By Louis P. Pojman Copyright 1986
    274 Pages
    by Routledge

    Can we ever achieve belief by a direct act of will? If it will help us to be happier, should we make ourselves believe propositions which the evidence alone does not warrant? These are the sort of questions which Professor Pojman examines in Religious Belief and the Will (originally published in 1986). He deals with a constellation of problems related to believing and willing to believe; his main concern is with religious faith and belief, though his analysis is also of interest to epistemology and ethics.

    Pojman asks what is so important about believing propositions in the first place, and why religious creeds have made propositional belief a necessary condition for salvation. He considers whether one can be rational and still use the will to believe what the evidence alone does not warrant. He also discusses whether faith and belief are generically related or distinct attitudes.

    This is the first full-length treatise on religious belief that approaches the subject from the viewpoint of volitional activity (i.e., related to the will). It presents a rethinking of the way the will interacts with belief, a relationship often misconstrued in works of philosophy and theology. Pojman believes that the will is central to religious commitment, and that by understanding the relationship between the attitude of belief and the activity of willing, we are enabled to get fresh insight into the classical problem of religious belief and the will.

    Part One: Belief and Will in the History of Western Thought  1. Belief and Faith in the Bible and the Early Christian Movement  2. Plato on Knowledge and Belief  3. Augustine on Faith  4. Aquinas on Faith  5. The Rationalists on Belief and Will: Descartes and Spinoza  6. Pascal’s Wager: A Case of Indirect Volitionalism  7. The Empiricists’ Notion of Belief: Locke and Hume  8. Kant and Kierkegaard on the Nature and Place of Faith  9. Clifford and James on the Ethics of Belief  10. Modern Catholic Volitionalists: Newman, Pieper and Lonergan  11. The Contemporary Debate on Belief and Will  12. The Contemporary Debate on Faith and Reason: Fideism and Rationalism  Part Two: Belief, Will and Justification of Religious Belief  13. Direct Descriptive Volitionalism  14. Indirect Volitionalism, Prescriptive Volitionalism and the Ethics of Belief  15 Rationality and Religious Belief  16 Faith, Doubt and Hope

    Biography

    Louis P. Pojman was Professor of Philosophy, Emeritus from the United States Military Academy at West Point, where he was a professor for nine years.

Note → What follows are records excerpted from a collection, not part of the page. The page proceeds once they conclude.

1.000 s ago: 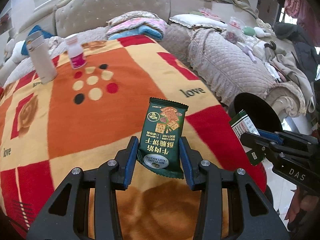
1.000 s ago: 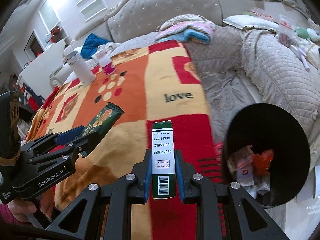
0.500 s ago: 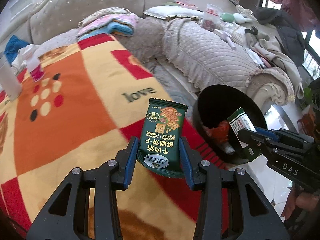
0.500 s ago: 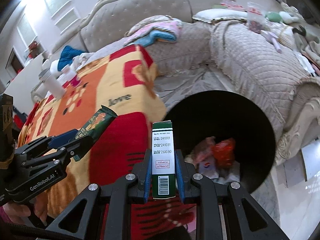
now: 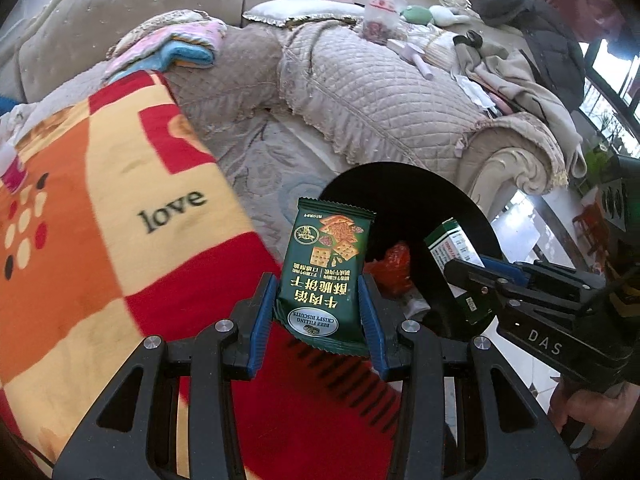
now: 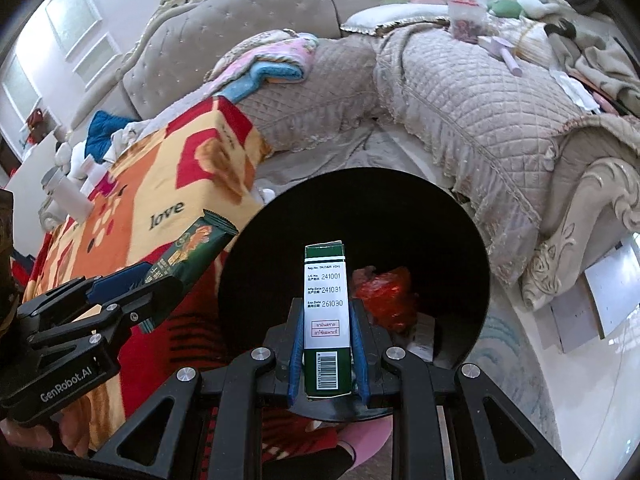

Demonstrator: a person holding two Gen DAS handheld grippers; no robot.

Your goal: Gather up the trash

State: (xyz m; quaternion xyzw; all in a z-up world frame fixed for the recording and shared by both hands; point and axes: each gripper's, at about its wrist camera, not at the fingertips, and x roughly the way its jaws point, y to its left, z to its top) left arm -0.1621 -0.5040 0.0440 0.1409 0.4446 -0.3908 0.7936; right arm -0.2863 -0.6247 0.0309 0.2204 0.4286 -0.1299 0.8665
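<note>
My left gripper (image 5: 318, 322) is shut on a dark green biscuit packet (image 5: 326, 268), held upright at the near left rim of a black round trash bin (image 5: 404, 188). The right gripper (image 6: 324, 354) is shut on a narrow green-and-white carton (image 6: 325, 300) and hangs over the bin (image 6: 360, 208) mouth. Red plastic wrap (image 6: 384, 294) and other scraps lie in the bin's bottom. From the left wrist view the carton (image 5: 452, 252) shows at right, over the bin. In the right wrist view, the packet (image 6: 192, 248) shows at left.
A table under an orange, red and yellow blanket (image 5: 100, 208) with the word "love" lies to the left. A quilted beige sofa (image 5: 380, 96) with folded cloths and clutter curves behind the bin. A white bottle (image 6: 68, 194) stands far back on the blanket. Pale floor lies at right.
Both grippers have swung right, off the blanket toward the bin. The carton now hangs over the bin mouth and the packet has reached its rim. Both grips are unchanged.
</note>
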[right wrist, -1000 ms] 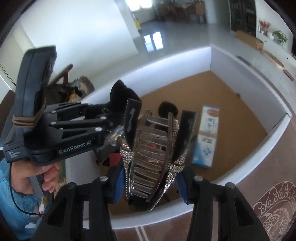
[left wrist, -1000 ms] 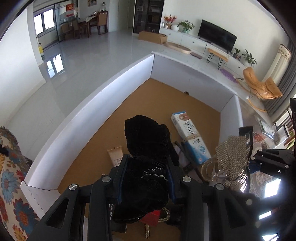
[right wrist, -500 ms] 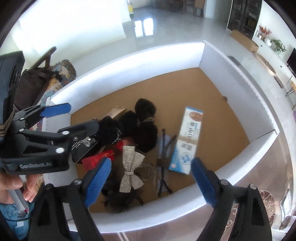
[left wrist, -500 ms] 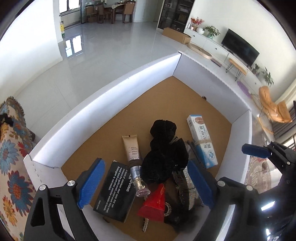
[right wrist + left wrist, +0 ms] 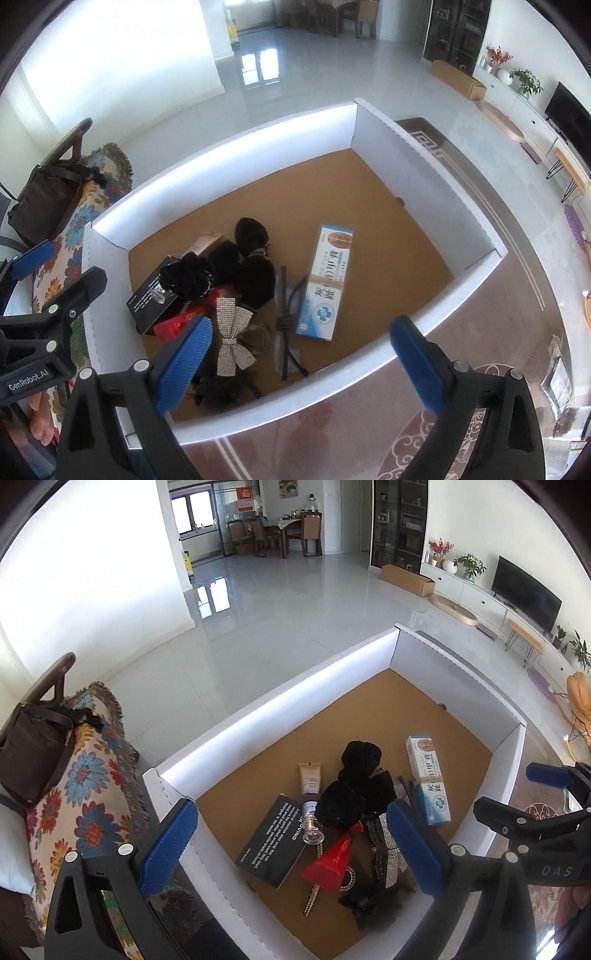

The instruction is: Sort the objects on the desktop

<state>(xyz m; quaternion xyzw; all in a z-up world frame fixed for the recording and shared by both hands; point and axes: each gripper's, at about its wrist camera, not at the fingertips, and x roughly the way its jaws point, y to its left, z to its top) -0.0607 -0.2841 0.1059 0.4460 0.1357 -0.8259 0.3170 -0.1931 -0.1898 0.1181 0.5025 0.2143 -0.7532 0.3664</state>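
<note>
A white-walled box (image 5: 280,698) with a brown floor holds the sorted things. A black velvet hair piece (image 5: 360,786) lies in the middle of the pile. A rhinestone bow clip (image 5: 231,332) rests at its near side. Beside them are a red piece (image 5: 332,860), a black card (image 5: 273,834), a beige tube (image 5: 309,779), a blue-white carton (image 5: 327,284) and dark-framed glasses (image 5: 286,328). My left gripper (image 5: 290,809) hangs above the pile, jaws opening, nothing between them. My right gripper (image 5: 302,324) hovers over the box's near wall, jaws also opening and empty.
A sofa with a floral throw (image 5: 85,782) and a brown bag (image 5: 29,753) stand left of the box. The box rests on a brown patterned surface (image 5: 424,454). A person's fingers (image 5: 38,417) show at the lower left. The far half of the box floor (image 5: 369,206) is bare.
The left gripper let go of the black velvet piece and the right let go of the rhinestone bow clip. Both things now lie in the box. Both grippers have risen and opened wide.
</note>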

In 2004–5, he was a Visiting Fellow at Clare Hall, Cambridge University, UK, where he became a Life-Fellow. Pojman was best known perhaps for presenting extremely balanced perspectives in his writings on a variety of some of the most controversial and challenging contemporary issues, including abortion, affirmative action, and the death penalty. He endeavored to explain why people disagree on such issues and presented the roots of the ideas, teachings and writings that help build an understanding of these differing viewpoints so that the reader can reflect on his or her own point of view on various issues.

    Review of the first publication:

    “In this first-rate study, Pojman has many interesting things to say about volitionalism, the ethics of belief, Plantinga’s foundationalism, the role of reason in religious belief, the logic of non-rule bound intuitive judgements, etc.”